Irlandia była katolickim państwem katolickiego narodu jeszcze pół wieku temu. Dziś jest liderem zmiany kulturowej. Chodzi o referendum legalizujące małżeństwa osób homoseksualnych. Jeszcze nie tak dawno, na przełomie lat 70. i 80. ub. wieku, nic nie zapowiadało tej irlandzkiej rewolucji. Przeciwnie, Irlandczycy odrzucali w referendach legalizację aborcji czy rozwodów.
Irlandia była krajem, w którym Kościół i wiara katolicka zajmowały w społeczeństwie i państwie miejsce mniej więcej takie jak w Polsce przedwojennej i PRL, czyli znamienite. U nas królował stereotyp Polaka katolika, na wyspie Irlandczyka katolika. Katolicyzm jako fundament tożsamości, narodowy skarbiec moralny i kulturowy. Kościół organizował i kontrolował całe życie jednostek i społeczności wiejskich oraz miejskich. Na wsi i w miastach ludzie masowo chodzili w niedzielę do kościoła, do konfesjonałów ustawiały się długie kolejki, seminaria duchowne były pełne.

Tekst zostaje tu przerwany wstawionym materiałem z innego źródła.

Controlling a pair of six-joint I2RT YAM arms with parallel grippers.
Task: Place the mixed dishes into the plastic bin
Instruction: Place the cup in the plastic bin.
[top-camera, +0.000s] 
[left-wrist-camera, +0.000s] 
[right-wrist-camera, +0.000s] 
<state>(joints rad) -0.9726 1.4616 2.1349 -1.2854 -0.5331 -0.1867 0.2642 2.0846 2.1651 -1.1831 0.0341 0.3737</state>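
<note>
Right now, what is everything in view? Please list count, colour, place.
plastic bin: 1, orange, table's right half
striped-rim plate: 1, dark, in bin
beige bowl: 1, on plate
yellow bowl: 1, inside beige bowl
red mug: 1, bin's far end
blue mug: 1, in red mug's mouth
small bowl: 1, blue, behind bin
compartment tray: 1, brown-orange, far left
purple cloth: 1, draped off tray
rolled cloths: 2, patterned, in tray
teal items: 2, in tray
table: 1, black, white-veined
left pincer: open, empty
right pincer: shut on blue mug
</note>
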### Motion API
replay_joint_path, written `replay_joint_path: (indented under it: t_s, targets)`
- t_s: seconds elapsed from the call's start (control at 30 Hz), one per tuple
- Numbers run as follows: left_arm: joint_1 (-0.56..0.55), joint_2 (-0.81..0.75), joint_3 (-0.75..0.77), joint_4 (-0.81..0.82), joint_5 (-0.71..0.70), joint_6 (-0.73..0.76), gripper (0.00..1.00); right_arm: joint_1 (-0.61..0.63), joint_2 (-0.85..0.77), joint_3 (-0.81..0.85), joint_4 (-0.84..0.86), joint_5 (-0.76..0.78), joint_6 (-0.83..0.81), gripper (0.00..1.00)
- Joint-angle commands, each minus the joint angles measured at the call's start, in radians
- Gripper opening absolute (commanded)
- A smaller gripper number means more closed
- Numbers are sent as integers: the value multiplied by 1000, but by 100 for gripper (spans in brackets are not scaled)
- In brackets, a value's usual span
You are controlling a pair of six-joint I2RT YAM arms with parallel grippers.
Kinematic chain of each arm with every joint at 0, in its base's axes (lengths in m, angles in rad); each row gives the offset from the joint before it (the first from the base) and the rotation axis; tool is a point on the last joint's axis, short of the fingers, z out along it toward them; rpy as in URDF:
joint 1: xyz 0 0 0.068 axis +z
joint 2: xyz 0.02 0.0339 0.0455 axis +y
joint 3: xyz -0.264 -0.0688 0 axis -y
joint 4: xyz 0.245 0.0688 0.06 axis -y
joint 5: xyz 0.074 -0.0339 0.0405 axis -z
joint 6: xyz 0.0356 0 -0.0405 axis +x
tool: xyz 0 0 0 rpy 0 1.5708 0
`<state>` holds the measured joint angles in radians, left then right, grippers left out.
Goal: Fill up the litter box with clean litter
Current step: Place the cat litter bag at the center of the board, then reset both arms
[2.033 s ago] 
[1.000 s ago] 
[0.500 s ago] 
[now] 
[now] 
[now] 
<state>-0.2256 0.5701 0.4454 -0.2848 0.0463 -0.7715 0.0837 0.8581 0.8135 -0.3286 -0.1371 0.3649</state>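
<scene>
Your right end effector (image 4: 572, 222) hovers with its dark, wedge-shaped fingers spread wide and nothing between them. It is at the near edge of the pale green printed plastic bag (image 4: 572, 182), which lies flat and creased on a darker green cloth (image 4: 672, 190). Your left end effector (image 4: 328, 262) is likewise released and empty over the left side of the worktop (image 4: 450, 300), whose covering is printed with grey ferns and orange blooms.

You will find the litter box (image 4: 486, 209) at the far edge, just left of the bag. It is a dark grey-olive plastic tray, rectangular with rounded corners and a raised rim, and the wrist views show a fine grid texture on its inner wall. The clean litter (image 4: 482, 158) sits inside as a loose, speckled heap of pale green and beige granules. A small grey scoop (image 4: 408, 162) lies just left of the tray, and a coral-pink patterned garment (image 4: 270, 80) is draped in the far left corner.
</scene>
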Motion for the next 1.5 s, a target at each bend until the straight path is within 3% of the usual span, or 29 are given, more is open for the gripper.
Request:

Irlandzki misjonarz ks. David Sullivan, który pracował także w Polsce, pisał w katolickiej „Więzi”, że zarazem „tamta Irlandia była odizolowaną wyspą na krańcach Europy, biednym krajem rolniczym zamkniętym w sobie i mającym poczucie niższości wobec innych narodów”. Przynależność do Kościoła i posłuszeństwo jego nakazom było częścią ówczesnej kultury, uprzywilejowana pozycja Kościoła nie budziła protestów. Nie tylko rozwody i aborcja, lecz także środki antykoncepcyjne były oficjalnie niedostępne, bo nielegalne. Kościół rządził autorytarnie. „Biskupi nauczali i dawali wskazówki, a wierni je wypełniali”.